When a storm is undergoing RI sometimes you see strong core strikes.  But there has to be a core.  In the A storm's case, sometimes when it is losing its intensity you have a situation where the capacitance goes to zero so the charges organized in the storm will short or cause strikes.  Notice how Bill doesn't have any strikes at all associated with it, but it is intensifying slowly.  



The A storm's t numbers are about what it has been most of its life. Problem is even if electrics conditions are fine if there is little moisture associated with the storm, there is little for the electrics conditions to vary. And if the A storm starts to have to fight off the conditions that a nearby storm is producing that are bigger than the organizing features of the conditions, than the storm will lose its organization.  In this case the B storm is starting to do that to the A storm instead of helping it keep organized as it had in the past couple of days.
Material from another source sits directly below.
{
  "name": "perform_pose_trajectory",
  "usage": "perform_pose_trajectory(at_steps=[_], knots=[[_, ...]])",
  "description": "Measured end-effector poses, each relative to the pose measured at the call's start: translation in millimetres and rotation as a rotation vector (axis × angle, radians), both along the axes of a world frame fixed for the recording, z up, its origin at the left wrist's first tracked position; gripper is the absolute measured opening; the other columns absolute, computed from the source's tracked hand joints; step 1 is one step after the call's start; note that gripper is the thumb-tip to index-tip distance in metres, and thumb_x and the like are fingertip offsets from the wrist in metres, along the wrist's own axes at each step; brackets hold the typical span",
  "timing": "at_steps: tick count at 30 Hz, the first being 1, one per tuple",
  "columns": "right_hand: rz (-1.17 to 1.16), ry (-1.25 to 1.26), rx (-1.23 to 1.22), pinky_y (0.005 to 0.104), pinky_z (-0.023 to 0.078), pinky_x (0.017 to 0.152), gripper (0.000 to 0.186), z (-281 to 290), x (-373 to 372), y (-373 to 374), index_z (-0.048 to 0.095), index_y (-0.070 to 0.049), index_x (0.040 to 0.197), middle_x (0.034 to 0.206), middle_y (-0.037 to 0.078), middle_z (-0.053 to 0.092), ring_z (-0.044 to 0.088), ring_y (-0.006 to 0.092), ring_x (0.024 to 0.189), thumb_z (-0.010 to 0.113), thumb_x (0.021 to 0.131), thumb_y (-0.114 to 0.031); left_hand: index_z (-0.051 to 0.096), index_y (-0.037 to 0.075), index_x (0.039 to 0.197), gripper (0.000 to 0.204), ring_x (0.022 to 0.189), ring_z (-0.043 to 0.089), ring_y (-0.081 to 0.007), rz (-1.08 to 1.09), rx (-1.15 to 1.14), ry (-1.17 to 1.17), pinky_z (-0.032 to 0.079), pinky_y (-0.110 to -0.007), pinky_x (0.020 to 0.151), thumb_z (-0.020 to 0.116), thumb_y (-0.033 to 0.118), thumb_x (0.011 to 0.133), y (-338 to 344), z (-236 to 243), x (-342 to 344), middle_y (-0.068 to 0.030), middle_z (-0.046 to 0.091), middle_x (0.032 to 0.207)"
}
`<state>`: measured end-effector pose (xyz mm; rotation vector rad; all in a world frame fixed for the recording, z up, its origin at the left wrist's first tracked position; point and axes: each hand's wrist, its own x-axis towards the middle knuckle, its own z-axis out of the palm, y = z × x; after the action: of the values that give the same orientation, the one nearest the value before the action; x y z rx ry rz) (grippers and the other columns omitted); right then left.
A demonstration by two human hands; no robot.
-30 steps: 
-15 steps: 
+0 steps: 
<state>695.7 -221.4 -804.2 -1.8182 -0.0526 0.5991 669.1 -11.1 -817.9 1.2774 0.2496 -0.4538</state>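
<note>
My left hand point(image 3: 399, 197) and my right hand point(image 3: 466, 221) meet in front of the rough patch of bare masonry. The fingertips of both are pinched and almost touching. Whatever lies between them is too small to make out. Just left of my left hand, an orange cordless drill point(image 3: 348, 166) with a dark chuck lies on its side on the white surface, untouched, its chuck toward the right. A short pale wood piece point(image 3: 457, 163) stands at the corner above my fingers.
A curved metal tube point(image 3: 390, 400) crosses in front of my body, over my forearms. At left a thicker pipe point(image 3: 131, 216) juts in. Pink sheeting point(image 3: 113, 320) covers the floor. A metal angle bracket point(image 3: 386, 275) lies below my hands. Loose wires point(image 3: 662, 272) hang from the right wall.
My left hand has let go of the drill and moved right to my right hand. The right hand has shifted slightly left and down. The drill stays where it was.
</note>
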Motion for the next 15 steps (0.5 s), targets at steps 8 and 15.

Early today there were some low level clouds you could see to its SW in low shear moving toward the LLC.  Now those same clouds appear to be headed toward Bill's LLC:

http://www.ssd.noaa.gov/goes/flt/t1/loop-rgb.html

Space weather continues to be very poor.  The only thing you could argue would enhance a storm is the fact that the solar winds are very very week, about 250 km/second and going down.  Elevated xray activity just hasn't come from the new coronal hole yet--it's been more than 24 hours since the last burst.

Finally, if you look at 1915 it appears that the A storm would trek, if it survives the B storm, more south of its forecast points in the above visible loop.  Because there is a pattern that continues regardless of the baratropics, and the A storm has gone back and forth, and there is a coronal hole that is forecaste to bring elevated xray activity, I would continue to monitor the A storm.  The B storm intensifying now makes it much more likely to be a fish.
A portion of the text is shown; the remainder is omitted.